A ce moment du débat, nous pouvons tous nous rendre compte que ce texte sur les territoires ruraux recoupe la question du droit du sol.
Par couches successives, un peu à la sauvette, ce droit du sol est modifié ; c'est du moins ce que m'apprend mon expérience de sénateur - je le suis depuis treize ans ! Petit à petit, en rajoutant des strates, nous aboutissons à un résultat confus, sur un sujet extrêmement difficile.
Le vrai problème de fond, aujourd'hui, mes chers collègues, est la rareté du sol : le coût du foncier pour bâtir a explosé, et plus la rareté est organisée plus, évidemment, les coûts augmentent.
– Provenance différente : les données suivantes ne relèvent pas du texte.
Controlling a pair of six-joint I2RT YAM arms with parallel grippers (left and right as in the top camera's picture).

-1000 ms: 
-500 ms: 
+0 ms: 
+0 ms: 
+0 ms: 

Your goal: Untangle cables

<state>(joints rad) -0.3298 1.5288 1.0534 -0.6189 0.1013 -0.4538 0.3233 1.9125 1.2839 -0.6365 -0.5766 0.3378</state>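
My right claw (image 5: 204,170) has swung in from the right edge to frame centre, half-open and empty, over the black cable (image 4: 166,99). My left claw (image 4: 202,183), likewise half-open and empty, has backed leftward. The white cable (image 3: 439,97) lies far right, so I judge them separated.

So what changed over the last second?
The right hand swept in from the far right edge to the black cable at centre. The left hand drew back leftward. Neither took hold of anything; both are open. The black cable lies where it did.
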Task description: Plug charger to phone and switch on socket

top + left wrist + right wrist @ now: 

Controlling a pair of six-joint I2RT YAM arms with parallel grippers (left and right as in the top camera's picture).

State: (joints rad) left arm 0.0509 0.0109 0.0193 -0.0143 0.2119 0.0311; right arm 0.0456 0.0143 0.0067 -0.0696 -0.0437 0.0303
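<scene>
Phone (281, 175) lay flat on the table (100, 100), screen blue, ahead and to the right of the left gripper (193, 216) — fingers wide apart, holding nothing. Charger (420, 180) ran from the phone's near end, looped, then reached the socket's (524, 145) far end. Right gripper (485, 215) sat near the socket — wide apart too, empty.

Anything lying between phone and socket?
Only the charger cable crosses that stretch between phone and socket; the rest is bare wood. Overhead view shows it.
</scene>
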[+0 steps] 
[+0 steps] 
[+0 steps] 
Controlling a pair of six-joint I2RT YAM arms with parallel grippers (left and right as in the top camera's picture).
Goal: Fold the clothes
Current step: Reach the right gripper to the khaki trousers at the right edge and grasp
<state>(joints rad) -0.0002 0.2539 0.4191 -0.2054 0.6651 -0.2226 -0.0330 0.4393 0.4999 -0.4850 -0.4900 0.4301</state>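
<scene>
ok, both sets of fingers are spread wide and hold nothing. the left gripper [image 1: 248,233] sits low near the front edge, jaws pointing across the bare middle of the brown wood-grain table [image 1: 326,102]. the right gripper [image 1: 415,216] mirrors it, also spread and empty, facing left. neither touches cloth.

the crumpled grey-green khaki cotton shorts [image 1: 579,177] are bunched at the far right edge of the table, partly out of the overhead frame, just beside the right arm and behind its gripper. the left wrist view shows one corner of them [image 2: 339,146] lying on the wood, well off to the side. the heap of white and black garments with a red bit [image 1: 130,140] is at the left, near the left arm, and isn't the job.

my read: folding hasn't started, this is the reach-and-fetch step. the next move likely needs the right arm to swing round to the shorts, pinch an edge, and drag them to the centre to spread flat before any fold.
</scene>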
Je lis dans vos journaux de droite, messieurs, que l'administration pèse de plus en plus et organise la rareté. Mais que faisons-nous, nous, parlementaires ? Nous rajoutons des strates administratives, des strates de règlements, de lois, et nous organisons, nous aussi, la rareté !
N'oublions pas, mes chers collègues, que nous devons faire face, aujourd'hui, à une forte demande en sol à bâtir. Si nous ne sommes pas capables d'y répondre favorablement, les prix des logements et des terrains flamberont de plus belle. C'est également une question à laquelle il nous faut songer.
Par ailleurs, les agriculteurs nous demandent de protéger leurs sols pour qu'ils puissent continuer à vivre. Mais une fois arrivés à l'âge de la retraite, ils sont demandeurs de modifications du PLU : ils vendent ainsi plus cher leurs terrains et ils arrondissent leur pécule ! J'ai pu constater combien leur discours changeait diamétralement à vingt ans de distance !
Cette variation de point de vue est humaine, mais il nous faut aussi organiser les choses.
Si le sol a une fonction de production, il a également une fonction résidentielle et une fonction de nature. Cette dernière fonction, à l'heure actuelle, devient fondamentale, et M. Revet l'a également mise en avant en évoquant la protection des champs captants.
Pour répondre à cette volonté de préserver notre planète, il nous faut une législation qui permette à une collectivité d'être propriétaire ; il nous faut un règlement qui permette de protéger le sol des agressions diverses et multiples qu'il subit.
En conséquence, est-ce une bonne chose que de proposer que le département soit l'unique détenteur du droit de préemption ? Je n'en suis pas sûr.
Depuis l'extraordinaire mouvement de l'intercommunalité et des communautés d'agglomération, éléments fondamentaux dans le schéma d'organisation, une réflexion est menée dans ces bassins de vie. Le mouvement des SCOT est devenu, lui aussi, un élément important. Même si nous les avons mis en place un peu à reculons, surtout en raison de la difficulté d'organiser la relation urbain-rural, ces SCOT commencent à exister. Proposer brutalement que seul le département légifère et décide pour nous, avouez tout de même, mes chers collègues, que cela pose problème !
Il faudrait donc donner un peu plus de liberté aux élus afin qu'ils gèrent correctement ce droit du sol en tenant compte de la fonction de production, de la fonction résidentielle et la fonction de nature. Nous sommes en effet empêtrés dans des contradictions.
Je puis témoigner, comme d'autre dans cet hémicycle, en tant que responsable d'un gros syndicat de distribution d'eau, que la protection des champs captants, à l'heure actuelle, est devenue un élément déterminant dans la préservation de la richesse en eau. Si nous ne nous en donnons pas les moyens, soit au niveau des agences de l'eau, soit au niveau des distributeurs d'eau, nous en arriverons à des situations dramatiques. Nous devons nous donner les moyens de préserver, de sanctuariser ces champs captants.
Nous avons aujourd'hui besoin d'une réflexion globale. Je sais bien, monsieur le secrétaire d'Etat, que nous aurons l'occasion d'en discuter de nouveau dans le cadre de la loi d'orientation agricole. Pour autant, je souhaite que, d'ici-là, nous conduisions, tous ensemble et de manière consensuelle, une réflexion de fond sur ces fonctions diverses du sol, parfois contradictoires et difficiles à maîtriser. C'est le rôle des élus, quels qu'il soient, d'y parvenir, pour que notre sol soit collectivement mieux géré en tenant compte des ruraux, des urbains, des agriculteurs, des non-agriculteurs. Il s'agit, à l'heure actuelle, d'un dilemme de fond.
Toutefois, je rappelle que la fonction résidentielle est l'élément de base. Sur l'ensemble du territoire national, le coût du terrain est devenu exorbitant. Aussi, cette fonction résidentielle commence à être difficile à assumer.